Este sábado, 28 de febrero, se celebra el Día Mundial de las Enfermedades Raras, una ocasión esencial para visibilizar los retos que enfrentan millones de personas con patologías poco comunes. En este contexto, la Unidad de Neurorrehabilitación Robótica del Hospital Quirónsalud Bizkaia se destaca como un faro de esperanza para aquellos afectados, enfocado en preservar la movilidad y calidad de vida.
Sara García Delgado, responsable de la unidad, subraya que detrás de cada diagnóstico hay una persona cuyo deseo es seguir moviéndose de manera independiente. Según la Federación Española de Enfermedades Raras, más del 50 % de los pacientes requiere asistencia para tareas diarias y más del 40 % necesita apoyo para mantener su movilidad. Además, el tiempo medio para obtener un diagnóstico es alarmantemente largo, alrededor de seis años, permitiendo que la enfermedad progrese sin recibir tratamiento adecuado.
El enfoque de la Unidad de Neurorrehabilitación Robótica se centra en preservar capacidades motrices existentes. «El reto no es tanto recuperar lo perdido como conservar lo que aún se posee», aclara García Delgado. Caminar, levantarse de una silla o mantener el equilibrio se convierten en desafíos cada vez más complejos, y la unidad busca mantener estas habilidades el mayor tiempo posible.
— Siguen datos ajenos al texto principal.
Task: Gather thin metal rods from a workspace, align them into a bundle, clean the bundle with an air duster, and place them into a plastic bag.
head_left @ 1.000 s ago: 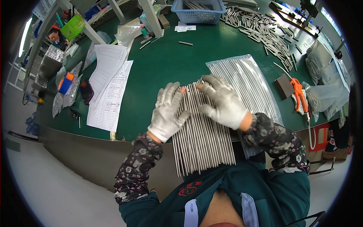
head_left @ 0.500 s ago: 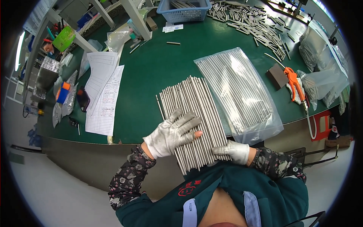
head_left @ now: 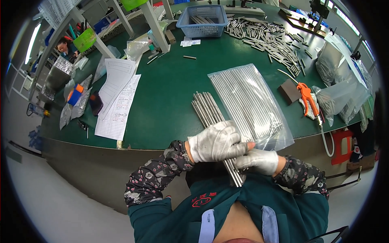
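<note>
A tight bundle of long thin metal rods (head_left: 208, 108) lies slanted across the table's front edge, its near ends sticking out toward my body. My left hand (head_left: 216, 141), in a pale work glove with a bare thumb tip, is wrapped over the middle of the bundle. Close beside it, my gloved right hand (head_left: 259, 160) grips the bundle near its lower end; some of its fingers are hidden. Just right of the bundle lies a clear plastic bag (head_left: 251, 101) filled with a flat layer of similar rods.
Papers (head_left: 117, 101) and a phone (head_left: 96, 103) lie at the left. At the back are a blue basket (head_left: 202, 29) and a heap of short metal pins (head_left: 271, 44). An orange air gun (head_left: 307, 97) rests by a brown block (head_left: 289, 91) on the right, near plastic bags (head_left: 340, 93).
The rods were spread in a wide flat layer under my left hand; now they are gathered into a narrow bundle. Both hands have closed around it, the left moving right.
</note>
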Demonstrator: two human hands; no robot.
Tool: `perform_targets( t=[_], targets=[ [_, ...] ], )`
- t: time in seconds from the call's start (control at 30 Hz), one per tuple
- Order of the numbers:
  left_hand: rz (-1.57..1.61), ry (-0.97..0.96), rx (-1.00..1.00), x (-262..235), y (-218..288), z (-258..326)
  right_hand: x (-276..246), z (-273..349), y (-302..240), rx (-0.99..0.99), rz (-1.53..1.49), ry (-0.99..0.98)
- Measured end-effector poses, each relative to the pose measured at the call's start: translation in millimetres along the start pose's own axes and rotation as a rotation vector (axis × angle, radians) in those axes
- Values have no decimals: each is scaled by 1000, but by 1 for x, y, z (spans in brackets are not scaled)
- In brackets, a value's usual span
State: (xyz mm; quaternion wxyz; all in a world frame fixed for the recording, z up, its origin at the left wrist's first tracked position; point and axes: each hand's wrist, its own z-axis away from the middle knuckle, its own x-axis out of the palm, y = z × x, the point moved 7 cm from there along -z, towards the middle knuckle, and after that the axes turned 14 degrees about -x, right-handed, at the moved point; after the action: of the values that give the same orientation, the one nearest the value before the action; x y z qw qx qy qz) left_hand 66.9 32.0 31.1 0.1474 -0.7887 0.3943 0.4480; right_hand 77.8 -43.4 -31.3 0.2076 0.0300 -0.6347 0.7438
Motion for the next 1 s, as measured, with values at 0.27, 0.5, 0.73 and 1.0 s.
perform_targets(
  t=[0.27, 0.5, 0.73, 1.0],
  targets=[
    [753, 598, -709, -68, -84, -8, -9, -17, -165, -489, 393, 324],
    [715, 591, -620, -78, -125, -16, -22, -83, -202, -1000, 896, 373],
    [958, 550, -547, -78, -145, -13, -19, -132, -194, -900, 365, 181],
    [600, 501, -757, -78, -153, -6, -24, -137, -195, -890, 347, 198]
  ],
)
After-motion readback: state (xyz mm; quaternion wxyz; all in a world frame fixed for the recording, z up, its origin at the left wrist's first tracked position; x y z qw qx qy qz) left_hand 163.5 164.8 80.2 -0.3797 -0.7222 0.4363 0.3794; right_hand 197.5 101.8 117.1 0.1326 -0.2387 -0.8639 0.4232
La singularidad de esta unidad radica en personalizar la terapia a través de sistemas robóticos que ajustan el nivel de asistencia a las necesidades específicas de cada paciente. «La diferencia con la rehabilitación tradicional reside en la precisión. Podemos entrenar cientos o miles de pasos en una sola sesión, ajustar el nivel de ayuda de forma exacta y medir los avances de manera objetiva gracias a la tecnología,» sostiene García Delgado. En enfermedades como la Esclerosis Lateral Amiotrófica o distintas distrofias musculares, la repetición precisa del movimiento es crucial para mantener activos los circuitos del sistema nervioso y frenar su deterioro.
Sin embargo, la fisioterapia convencional sigue siendo un componente indispensable del tratamiento. La tecnología complementa y potencia este trabajo. Un ejemplo es el uso del exoesqueleto de marcha Hank, que asiste caderas, rodillas y tobillos, permitiendo un seguimiento minucioso de la marcha del paciente. También se utilizan plataformas estabilométricas para entrenar el equilibrio y entornos virtuales terapéuticos que simulan actividades cotidianas, ayudando a las personas a familiarizarse con movimientos que realizarán en su hogar.
García Delgado destaca la importancia de trabajar en contextos de la vida real, contribuyendo a que los pacientes puedan moverse por sus hogares de manera segura, reduciendo el riesgo de caídas y manteniendo rutinas que mejoran su calidad de vida. «Cuando una persona gana estabilidad, disminuye el miedo a caer. Y cuando disminuye el miedo, aumenta la confianza, lo que mejora su autonomía,» explica.
En el marco de las enfermedades raras, cada pequeño avance puede significar una diferencia significativa. «No hablamos solo de caminar mejor, sino de ganar confianza, libertad y, en última instancia, calidad de vida,» concluye la responsable de la unidad, resaltando que en estas enfermedades, los pequeños progresos impactan a los pacientes, sus familias y seres queridos.